Below are some records; quote exactly the lines from the one that contains "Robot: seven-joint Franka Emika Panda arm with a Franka" through the one that contains "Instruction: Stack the", inclusive, and no others.

----

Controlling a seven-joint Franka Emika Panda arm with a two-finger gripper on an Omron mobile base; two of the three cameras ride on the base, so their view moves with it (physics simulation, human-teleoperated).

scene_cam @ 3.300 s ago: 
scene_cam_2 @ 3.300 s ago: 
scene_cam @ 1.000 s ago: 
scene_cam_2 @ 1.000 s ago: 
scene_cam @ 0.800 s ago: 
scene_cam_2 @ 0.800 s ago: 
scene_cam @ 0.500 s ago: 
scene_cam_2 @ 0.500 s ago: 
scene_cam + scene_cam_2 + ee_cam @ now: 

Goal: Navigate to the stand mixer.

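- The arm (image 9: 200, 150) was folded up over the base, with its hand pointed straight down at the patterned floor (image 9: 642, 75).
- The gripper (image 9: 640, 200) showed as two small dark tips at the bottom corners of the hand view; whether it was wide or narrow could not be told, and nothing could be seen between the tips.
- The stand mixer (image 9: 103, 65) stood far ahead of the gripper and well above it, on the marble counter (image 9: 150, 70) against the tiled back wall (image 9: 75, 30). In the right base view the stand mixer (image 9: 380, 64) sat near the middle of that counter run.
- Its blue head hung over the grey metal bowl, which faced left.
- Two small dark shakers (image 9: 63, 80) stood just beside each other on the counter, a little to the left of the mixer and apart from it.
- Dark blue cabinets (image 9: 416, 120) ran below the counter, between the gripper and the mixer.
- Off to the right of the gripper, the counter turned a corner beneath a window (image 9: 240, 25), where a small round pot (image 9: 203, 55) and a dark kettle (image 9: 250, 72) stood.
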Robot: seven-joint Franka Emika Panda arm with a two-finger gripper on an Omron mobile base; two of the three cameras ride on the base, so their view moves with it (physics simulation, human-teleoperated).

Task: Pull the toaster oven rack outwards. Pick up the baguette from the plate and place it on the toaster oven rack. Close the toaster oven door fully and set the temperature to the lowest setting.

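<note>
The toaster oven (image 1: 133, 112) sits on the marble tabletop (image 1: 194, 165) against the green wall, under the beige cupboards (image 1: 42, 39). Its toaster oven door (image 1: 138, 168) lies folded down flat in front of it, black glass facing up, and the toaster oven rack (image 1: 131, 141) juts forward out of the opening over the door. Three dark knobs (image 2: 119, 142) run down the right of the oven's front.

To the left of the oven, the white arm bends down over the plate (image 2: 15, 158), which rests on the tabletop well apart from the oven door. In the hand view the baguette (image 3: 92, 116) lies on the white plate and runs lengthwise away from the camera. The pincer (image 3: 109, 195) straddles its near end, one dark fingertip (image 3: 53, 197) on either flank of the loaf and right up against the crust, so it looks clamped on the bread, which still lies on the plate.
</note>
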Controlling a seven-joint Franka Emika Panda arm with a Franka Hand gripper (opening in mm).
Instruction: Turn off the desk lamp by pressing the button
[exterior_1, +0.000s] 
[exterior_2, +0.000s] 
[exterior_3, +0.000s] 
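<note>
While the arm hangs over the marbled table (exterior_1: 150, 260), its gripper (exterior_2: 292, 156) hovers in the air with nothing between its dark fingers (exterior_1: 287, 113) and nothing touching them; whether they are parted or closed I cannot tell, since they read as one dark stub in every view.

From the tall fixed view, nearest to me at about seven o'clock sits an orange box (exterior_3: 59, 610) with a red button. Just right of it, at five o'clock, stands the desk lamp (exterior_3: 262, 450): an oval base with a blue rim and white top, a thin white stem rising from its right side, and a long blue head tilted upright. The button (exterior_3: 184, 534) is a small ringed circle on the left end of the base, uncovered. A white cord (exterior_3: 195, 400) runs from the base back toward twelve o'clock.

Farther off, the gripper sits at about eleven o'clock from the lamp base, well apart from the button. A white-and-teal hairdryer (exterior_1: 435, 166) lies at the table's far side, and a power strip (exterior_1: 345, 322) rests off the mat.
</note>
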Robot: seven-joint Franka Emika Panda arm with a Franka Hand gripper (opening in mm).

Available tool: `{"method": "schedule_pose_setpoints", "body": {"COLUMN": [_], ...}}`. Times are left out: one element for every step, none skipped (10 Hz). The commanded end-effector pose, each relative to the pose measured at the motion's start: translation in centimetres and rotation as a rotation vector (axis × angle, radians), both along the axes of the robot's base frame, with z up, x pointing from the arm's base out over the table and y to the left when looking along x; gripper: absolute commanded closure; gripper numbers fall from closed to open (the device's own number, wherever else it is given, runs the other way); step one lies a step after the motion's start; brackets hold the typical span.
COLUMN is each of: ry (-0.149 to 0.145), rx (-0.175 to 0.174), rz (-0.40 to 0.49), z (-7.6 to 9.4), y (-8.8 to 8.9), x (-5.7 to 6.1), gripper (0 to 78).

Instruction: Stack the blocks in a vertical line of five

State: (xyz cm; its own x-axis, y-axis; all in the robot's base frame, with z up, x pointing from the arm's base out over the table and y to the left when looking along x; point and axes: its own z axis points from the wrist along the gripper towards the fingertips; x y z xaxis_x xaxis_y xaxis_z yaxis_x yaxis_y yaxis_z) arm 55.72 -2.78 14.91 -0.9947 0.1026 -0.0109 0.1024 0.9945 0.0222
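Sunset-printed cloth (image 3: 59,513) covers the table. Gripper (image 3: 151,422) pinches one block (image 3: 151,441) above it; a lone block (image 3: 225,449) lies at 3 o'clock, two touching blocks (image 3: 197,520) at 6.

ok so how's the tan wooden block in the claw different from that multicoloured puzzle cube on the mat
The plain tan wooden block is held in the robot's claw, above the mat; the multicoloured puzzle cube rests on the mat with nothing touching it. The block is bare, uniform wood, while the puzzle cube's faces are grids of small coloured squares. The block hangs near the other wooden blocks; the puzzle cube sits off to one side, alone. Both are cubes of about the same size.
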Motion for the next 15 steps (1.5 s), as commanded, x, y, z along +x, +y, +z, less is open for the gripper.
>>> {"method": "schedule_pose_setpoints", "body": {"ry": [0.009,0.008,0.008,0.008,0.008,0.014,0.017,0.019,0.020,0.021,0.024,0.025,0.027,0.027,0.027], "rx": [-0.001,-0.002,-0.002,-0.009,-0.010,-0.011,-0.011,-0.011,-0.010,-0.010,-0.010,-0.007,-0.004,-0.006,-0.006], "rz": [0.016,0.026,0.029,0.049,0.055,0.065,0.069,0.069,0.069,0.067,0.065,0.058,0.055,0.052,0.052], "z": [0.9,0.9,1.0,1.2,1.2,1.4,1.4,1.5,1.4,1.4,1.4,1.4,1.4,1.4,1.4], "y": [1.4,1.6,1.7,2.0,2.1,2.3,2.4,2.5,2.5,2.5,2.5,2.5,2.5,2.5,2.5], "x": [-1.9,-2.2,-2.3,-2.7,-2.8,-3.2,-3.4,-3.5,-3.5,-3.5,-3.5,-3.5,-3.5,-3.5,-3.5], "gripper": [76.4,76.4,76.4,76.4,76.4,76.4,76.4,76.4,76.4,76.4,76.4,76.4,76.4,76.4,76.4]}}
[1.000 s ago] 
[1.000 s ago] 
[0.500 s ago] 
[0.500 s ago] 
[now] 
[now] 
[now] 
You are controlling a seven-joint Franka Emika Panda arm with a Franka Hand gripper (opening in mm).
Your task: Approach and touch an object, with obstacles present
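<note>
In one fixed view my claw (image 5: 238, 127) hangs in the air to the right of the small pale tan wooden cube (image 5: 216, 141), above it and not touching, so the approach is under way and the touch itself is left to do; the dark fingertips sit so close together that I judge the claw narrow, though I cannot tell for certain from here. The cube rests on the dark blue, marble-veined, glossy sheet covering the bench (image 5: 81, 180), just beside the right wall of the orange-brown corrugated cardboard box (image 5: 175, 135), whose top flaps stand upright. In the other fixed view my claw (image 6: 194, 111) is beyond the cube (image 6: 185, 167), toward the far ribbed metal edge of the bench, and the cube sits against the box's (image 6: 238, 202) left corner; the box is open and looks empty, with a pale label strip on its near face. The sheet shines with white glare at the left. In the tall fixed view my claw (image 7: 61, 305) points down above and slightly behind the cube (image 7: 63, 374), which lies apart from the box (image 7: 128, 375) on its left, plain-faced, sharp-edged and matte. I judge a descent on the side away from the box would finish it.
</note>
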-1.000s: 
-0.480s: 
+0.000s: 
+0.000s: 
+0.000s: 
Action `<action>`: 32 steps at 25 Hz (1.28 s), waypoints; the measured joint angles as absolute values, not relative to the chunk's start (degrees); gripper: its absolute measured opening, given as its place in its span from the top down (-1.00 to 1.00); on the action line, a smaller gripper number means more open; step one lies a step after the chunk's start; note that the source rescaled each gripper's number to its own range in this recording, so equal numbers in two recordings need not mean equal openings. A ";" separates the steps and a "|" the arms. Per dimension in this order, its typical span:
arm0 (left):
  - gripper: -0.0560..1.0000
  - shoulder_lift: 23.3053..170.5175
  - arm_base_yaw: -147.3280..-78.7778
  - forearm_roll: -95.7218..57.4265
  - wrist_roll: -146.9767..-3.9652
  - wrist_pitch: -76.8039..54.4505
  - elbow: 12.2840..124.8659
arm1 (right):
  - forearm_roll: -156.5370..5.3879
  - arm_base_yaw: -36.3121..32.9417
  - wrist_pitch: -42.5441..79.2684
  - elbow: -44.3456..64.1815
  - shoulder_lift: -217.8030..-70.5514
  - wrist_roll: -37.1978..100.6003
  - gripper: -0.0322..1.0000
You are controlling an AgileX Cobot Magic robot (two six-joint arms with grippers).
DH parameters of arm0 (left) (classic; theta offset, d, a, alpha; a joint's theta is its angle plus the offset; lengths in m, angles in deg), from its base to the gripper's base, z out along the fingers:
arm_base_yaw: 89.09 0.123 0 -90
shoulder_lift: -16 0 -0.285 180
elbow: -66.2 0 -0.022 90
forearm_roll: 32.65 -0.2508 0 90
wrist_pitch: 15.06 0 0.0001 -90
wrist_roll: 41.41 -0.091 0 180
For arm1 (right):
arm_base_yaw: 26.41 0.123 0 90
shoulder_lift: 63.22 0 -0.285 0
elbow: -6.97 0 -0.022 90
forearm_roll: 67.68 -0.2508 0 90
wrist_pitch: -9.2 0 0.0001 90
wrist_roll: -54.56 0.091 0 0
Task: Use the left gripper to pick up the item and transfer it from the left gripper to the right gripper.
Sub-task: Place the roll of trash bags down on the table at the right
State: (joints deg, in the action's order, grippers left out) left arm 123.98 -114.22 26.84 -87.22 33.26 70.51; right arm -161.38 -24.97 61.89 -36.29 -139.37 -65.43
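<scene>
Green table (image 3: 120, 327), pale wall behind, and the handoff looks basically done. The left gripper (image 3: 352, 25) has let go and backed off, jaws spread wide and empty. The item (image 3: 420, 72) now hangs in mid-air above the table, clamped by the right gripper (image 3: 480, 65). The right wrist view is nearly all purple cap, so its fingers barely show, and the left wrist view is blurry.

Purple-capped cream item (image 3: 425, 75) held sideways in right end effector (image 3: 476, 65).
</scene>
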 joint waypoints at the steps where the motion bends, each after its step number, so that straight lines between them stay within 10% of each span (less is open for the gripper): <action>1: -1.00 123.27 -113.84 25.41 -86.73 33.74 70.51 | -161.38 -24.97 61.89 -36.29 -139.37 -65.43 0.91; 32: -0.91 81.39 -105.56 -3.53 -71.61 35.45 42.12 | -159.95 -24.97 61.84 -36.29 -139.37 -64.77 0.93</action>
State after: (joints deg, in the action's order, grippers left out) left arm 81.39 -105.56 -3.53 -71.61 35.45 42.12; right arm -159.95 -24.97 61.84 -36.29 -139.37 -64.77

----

Task answer >>
Robot: seven-joint Franka Emika Panda arm with a Franka Hand gripper (opening in mm).

Available tool: `{"method": "schedule_pose_setpoints", "body": {"COLUMN": [_], ...}}`. Times are left out: one element for every step, none skipped (10 Hz). The commanded end-effector pose, each relative to the pose measured at the motion's start: translation in centimetres and rotation as a rotation vector (axis × angle, radians), both along the axes of the robot's base frame, with z up, x pointing from the arm's base out over the table and y to the left when looking along x; gripper: absolute commanded closure; gripper numbers fall from closed to open (the device's own number, wherever else it is given, runs the other way); step one lies a step after the motion's start; brackets hold the typical span.
COLUMN is each of: ry (-0.149 to 0.145), rx (-0.175 to 0.174), rz (-0.40 to 0.49), z (-7.6 to 9.4), y (-8.8 to 8.9), x (-5.7 to 6.1), gripper (0 to 78).

Instruction: Stack the blocks in a vertical line of five

The output requires nothing else.